Records for processing.
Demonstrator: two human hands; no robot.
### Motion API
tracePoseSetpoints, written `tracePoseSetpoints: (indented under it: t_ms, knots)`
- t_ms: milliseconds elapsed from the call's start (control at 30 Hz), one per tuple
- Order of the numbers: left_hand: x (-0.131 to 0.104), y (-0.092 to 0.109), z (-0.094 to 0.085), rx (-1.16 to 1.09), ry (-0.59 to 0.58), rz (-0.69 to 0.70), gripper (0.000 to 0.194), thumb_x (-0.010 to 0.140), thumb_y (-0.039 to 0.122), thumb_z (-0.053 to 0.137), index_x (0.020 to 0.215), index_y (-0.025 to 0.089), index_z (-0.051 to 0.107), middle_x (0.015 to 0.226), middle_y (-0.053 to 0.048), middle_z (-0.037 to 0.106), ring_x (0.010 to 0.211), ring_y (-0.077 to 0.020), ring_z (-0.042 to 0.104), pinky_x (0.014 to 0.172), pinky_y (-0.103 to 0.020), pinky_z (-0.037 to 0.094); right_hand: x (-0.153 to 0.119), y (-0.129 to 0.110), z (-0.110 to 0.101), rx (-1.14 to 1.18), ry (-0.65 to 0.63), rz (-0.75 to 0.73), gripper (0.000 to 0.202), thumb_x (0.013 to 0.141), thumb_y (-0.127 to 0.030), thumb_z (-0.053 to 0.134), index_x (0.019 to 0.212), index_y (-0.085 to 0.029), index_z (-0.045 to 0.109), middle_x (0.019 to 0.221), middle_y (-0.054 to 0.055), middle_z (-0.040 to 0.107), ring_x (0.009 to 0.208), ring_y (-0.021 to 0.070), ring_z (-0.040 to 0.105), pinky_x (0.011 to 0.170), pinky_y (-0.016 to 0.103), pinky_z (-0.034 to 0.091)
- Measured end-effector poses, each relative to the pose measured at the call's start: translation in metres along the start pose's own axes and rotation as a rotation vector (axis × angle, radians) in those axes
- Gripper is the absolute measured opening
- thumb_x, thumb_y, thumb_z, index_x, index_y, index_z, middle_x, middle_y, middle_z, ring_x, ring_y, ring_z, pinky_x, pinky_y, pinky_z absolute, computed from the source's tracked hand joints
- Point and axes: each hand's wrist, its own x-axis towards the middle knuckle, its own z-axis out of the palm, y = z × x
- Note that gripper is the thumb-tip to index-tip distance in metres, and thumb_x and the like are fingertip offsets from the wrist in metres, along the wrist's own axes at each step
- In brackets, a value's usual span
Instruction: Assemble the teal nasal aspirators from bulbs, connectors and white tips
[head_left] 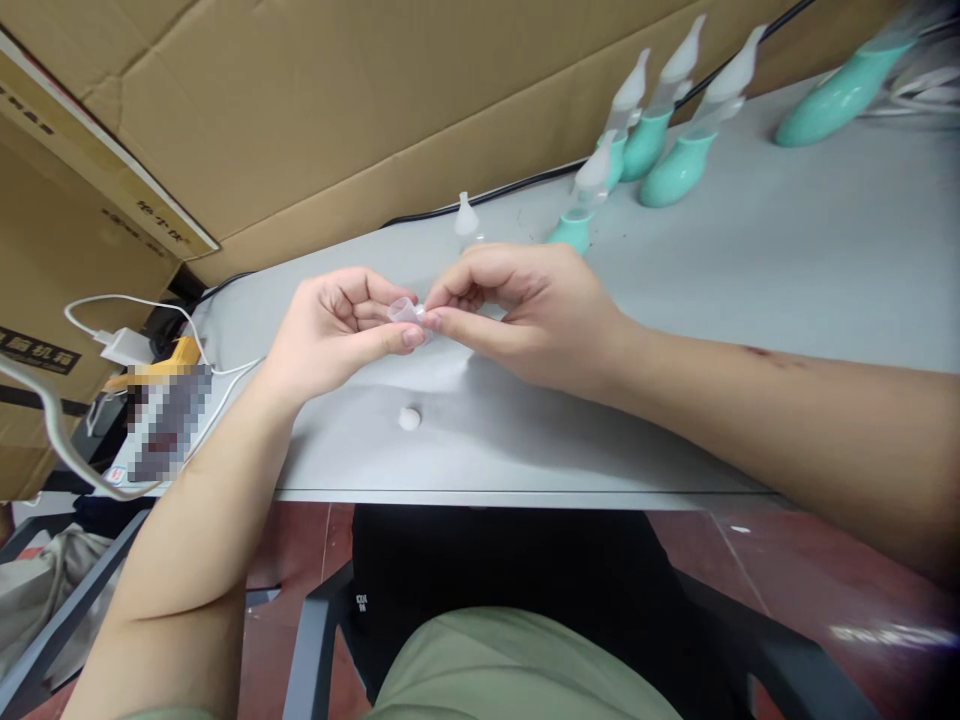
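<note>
At the left edge of the frame I see a cardboard box (45, 280), and near it a white adapter (127, 347) with white cable. Just beside, a yellow holder (161, 365) is next to a flat object (169, 430) whose face is pixelated, so I cannot read it. More to the right, left of the centre, the left hand (330, 330) has its fingers closed on a small clear cup-like piece (403, 310), its wide mouth turned to the upper left. Below this piece, a small white round part (409, 418) lies on the grey surface (787, 260). Near the centre, the right hand (547, 315) pinches the narrow end of the clear piece between thumb and fingers; perhaps a second small part is there, but the fingertips cover it. Behind this hand, a clear nozzle (466, 218) stands upright, its lower part hidden. To the upper right I see four green bulbs (679, 170) with pale pointed tips, in a group near a black cable (517, 184). In the upper right corner one more green bulb (832, 105) lies tilted, well apart from them.
</note>
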Motion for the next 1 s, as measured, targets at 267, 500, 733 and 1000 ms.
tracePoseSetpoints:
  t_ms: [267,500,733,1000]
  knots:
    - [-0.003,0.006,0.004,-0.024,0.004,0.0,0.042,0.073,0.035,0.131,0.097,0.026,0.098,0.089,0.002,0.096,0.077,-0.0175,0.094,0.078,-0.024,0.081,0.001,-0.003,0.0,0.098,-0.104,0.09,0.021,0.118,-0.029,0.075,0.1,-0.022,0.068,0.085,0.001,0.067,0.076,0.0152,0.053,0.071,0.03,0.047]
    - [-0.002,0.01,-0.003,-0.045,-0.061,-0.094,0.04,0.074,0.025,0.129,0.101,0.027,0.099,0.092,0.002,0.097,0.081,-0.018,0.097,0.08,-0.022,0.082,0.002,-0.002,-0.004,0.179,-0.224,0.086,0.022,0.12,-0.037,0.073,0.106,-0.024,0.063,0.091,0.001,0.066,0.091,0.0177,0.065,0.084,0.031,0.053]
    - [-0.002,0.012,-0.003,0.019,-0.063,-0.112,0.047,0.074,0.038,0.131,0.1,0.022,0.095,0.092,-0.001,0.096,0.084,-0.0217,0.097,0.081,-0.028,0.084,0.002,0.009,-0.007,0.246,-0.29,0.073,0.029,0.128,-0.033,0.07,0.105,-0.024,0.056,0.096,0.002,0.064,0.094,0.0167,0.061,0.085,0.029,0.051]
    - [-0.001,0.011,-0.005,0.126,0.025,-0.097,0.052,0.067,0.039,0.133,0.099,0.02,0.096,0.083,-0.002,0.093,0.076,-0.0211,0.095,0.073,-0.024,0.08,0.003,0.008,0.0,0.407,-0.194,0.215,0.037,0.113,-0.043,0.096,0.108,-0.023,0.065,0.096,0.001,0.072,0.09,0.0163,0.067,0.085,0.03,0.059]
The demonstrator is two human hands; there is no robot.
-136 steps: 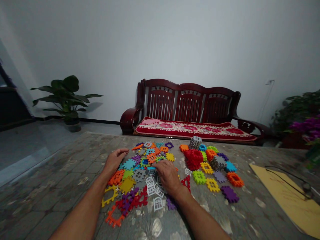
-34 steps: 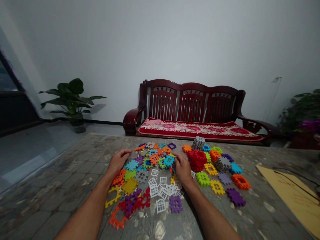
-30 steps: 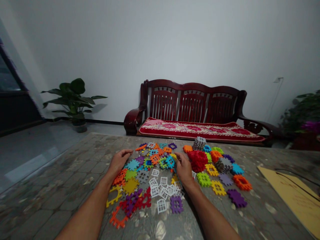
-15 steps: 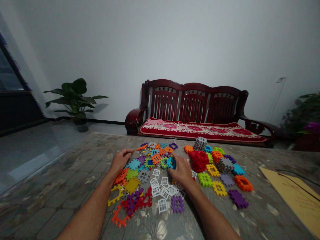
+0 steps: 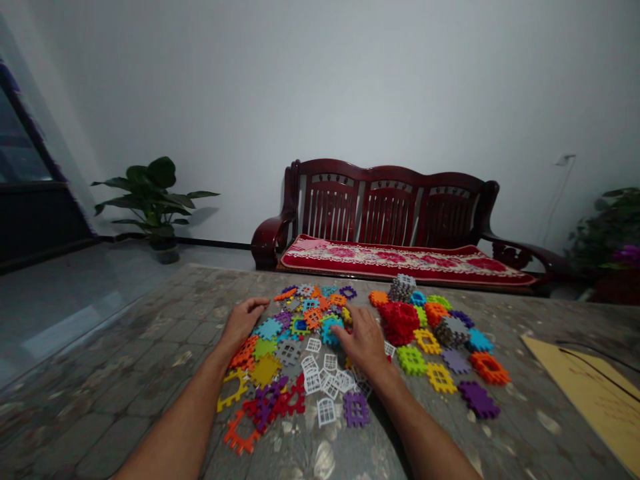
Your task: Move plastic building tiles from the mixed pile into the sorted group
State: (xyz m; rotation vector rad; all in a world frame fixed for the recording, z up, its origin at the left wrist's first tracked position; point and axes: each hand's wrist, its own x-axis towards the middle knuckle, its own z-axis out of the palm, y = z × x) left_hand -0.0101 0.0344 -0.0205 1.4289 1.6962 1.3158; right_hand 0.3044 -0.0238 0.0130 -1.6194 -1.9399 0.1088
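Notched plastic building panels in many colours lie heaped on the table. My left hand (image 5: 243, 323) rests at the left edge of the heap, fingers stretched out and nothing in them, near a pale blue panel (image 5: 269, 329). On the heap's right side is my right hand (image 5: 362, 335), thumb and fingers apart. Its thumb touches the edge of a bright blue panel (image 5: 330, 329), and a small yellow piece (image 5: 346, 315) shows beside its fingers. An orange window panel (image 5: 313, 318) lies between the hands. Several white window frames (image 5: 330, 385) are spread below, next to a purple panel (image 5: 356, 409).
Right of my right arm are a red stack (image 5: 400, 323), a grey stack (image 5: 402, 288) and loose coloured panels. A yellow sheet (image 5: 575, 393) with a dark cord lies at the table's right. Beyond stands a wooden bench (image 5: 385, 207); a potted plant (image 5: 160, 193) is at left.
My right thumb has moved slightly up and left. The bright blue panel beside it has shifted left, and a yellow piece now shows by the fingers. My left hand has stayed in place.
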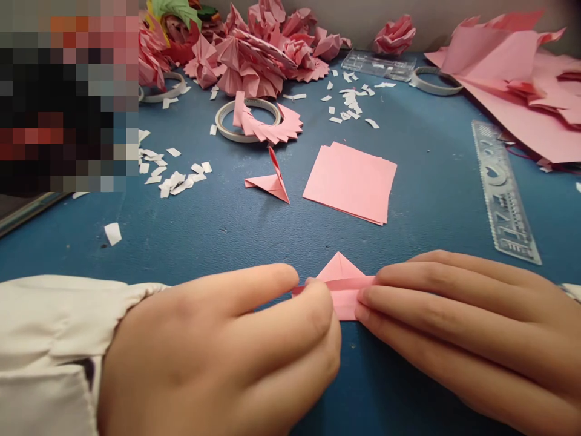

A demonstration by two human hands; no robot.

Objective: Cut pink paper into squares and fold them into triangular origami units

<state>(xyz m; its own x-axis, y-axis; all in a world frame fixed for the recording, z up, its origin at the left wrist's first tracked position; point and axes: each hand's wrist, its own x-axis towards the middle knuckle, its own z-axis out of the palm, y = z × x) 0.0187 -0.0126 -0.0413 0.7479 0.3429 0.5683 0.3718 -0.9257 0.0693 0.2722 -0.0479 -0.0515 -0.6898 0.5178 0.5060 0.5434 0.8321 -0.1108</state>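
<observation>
A small piece of pink origami paper (345, 304) lies on the blue table in front of me, partly folded, with a triangular point at its far side and a raised flap across it. My left hand (236, 345) has its fingers curled and grips the left part of the paper; its thumb is mostly hidden. From the right, my right hand (467, 327) holds the other end, fingers close together with their tips on the paper. Just beyond lie a stack of pink paper squares (349, 181) and a folded pink origami piece (270, 180).
A tape roll (224, 124) carries a partial ring of folded pink pieces. White paper scraps (175, 181) are scattered about. A clear stencil ruler (503, 194) lies at right, below large pink sheets (512, 91). Pink paper flowers (258, 57) are heaped at the back.
</observation>
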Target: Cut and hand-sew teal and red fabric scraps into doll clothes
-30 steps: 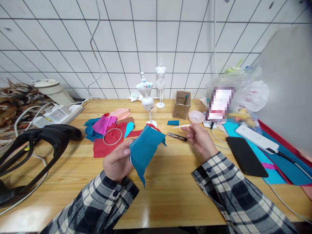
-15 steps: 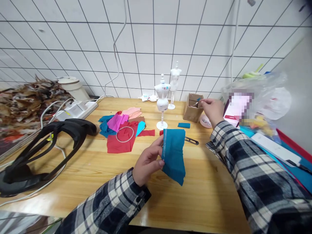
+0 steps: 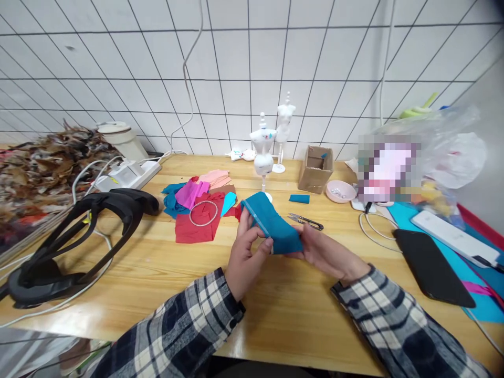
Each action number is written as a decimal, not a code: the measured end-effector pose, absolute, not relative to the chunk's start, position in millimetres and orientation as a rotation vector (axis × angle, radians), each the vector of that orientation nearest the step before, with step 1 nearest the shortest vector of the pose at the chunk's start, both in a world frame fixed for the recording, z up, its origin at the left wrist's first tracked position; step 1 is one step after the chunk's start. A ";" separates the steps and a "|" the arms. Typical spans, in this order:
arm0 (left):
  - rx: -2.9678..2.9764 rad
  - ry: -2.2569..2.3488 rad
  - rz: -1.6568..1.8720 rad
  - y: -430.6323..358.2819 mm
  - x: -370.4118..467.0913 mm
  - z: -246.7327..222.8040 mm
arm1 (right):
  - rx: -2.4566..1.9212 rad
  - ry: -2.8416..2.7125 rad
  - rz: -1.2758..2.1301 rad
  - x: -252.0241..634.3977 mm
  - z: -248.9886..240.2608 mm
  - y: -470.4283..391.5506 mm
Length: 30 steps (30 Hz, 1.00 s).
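A teal piece of cloth (image 3: 275, 226) with a pale strip along one edge is held up over the middle of the table. My left hand (image 3: 249, 252) is closed on its left edge, thumb in front and fingers behind. At the right end, my right hand (image 3: 325, 249) is closed on the same cloth, with its fingers partly hidden behind it. Just beyond lie thread snips (image 3: 307, 221) and a small folded teal cloth (image 3: 299, 198). A white mini dress form (image 3: 263, 142) stands behind, its base mostly covered by the held cloth.
Coloured fabric scraps (image 3: 197, 226) with a ring (image 3: 203, 213) on them lie to the left, near a black headset strap frame (image 3: 129, 231). A cardboard box (image 3: 313, 178), a pink bowl of beads (image 3: 339, 197) and a black phone (image 3: 433, 268) are on the right.
My right hand has come back from the cardboard box to the cloth's right end. The cloth, hanging upright before, is now tilted and slightly folded between both hands.
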State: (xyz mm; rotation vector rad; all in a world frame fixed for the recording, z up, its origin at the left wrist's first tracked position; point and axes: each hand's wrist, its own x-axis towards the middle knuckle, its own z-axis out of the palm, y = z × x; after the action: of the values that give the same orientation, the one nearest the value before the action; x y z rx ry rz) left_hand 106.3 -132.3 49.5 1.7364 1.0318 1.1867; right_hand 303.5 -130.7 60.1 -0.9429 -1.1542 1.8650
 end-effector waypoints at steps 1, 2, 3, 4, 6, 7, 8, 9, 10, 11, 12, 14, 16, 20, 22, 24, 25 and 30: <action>1.786 1.055 1.152 -133.0 109.1 47.5 | -0.905 -1.127 1.854 300.5 57.2 -135.2; 1.842 1.067 1.110 -133.9 111.1 46.0 | -0.894 -1.088 1.824 300.1 54.6 -136.4; 1.891 1.077 1.063 -135.0 112.0 45.2 | -0.910 -1.046 1.805 302.4 52.4 -134.9; 1.932 1.095 1.002 -135.9 111.1 45.2 | -0.943 -1.002 1.794 307.1 50.3 -131.7; 2.014 1.177 0.869 -135.9 103.2 47.6 | -1.040 -0.939 1.800 322.1 47.4 -123.7; 2.066 1.228 0.804 -133.9 96.2 49.7 | -1.101 -0.948 1.811 331.7 46.6 -120.3; 2.145 1.274 0.794 -130.2 87.9 51.9 | -1.170 -0.991 1.816 342.1 46.4 -118.0; 2.221 1.282 0.863 -124.7 79.2 53.9 | -1.245 -1.068 1.812 353.0 46.7 -116.8; 2.263 1.284 0.925 -117.6 71.0 55.3 | -1.325 -1.180 1.793 364.2 47.4 -116.7; 2.285 1.330 0.992 -109.4 64.3 55.9 | -1.384 -1.332 1.752 375.3 48.4 -117.5; 2.312 1.372 0.990 -100.8 59.7 55.4 | -1.439 -1.488 1.682 385.9 49.2 -118.8; 2.395 1.301 0.903 -85.6 58.3 51.2 | -1.526 -1.701 1.588 404.3 49.9 -122.1; 2.500 1.074 0.690 -77.1 65.8 44.7 | -1.564 -1.848 1.521 416.7 48.1 -124.6; 2.546 0.964 0.354 -81.8 84.9 37.5 | -1.609 -2.073 1.212 425.4 39.3 -124.1; 2.550 1.068 0.298 -88.5 86.7 39.9 | -1.722 -2.083 0.943 427.3 36.7 -121.5; 2.559 1.173 0.287 -93.4 82.7 44.3 | -1.859 -2.011 0.653 428.0 38.5 -119.2; 2.557 1.210 0.291 -94.5 79.5 46.3 | -1.906 -1.953 0.505 426.6 41.2 -118.8; 2.549 1.324 0.459 -86.0 63.0 44.5 | -1.693 -1.819 0.064 378.6 56.5 -129.6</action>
State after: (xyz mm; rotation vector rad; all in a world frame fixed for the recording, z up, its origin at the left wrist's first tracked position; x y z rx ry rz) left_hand 63.0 -86.0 44.5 2.5493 1.3244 0.4590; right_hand 378.6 -129.6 56.5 -1.6933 -1.8194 0.0638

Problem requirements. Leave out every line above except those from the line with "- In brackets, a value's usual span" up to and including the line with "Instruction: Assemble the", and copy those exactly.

Task result.
- In brackets, a value's usual span
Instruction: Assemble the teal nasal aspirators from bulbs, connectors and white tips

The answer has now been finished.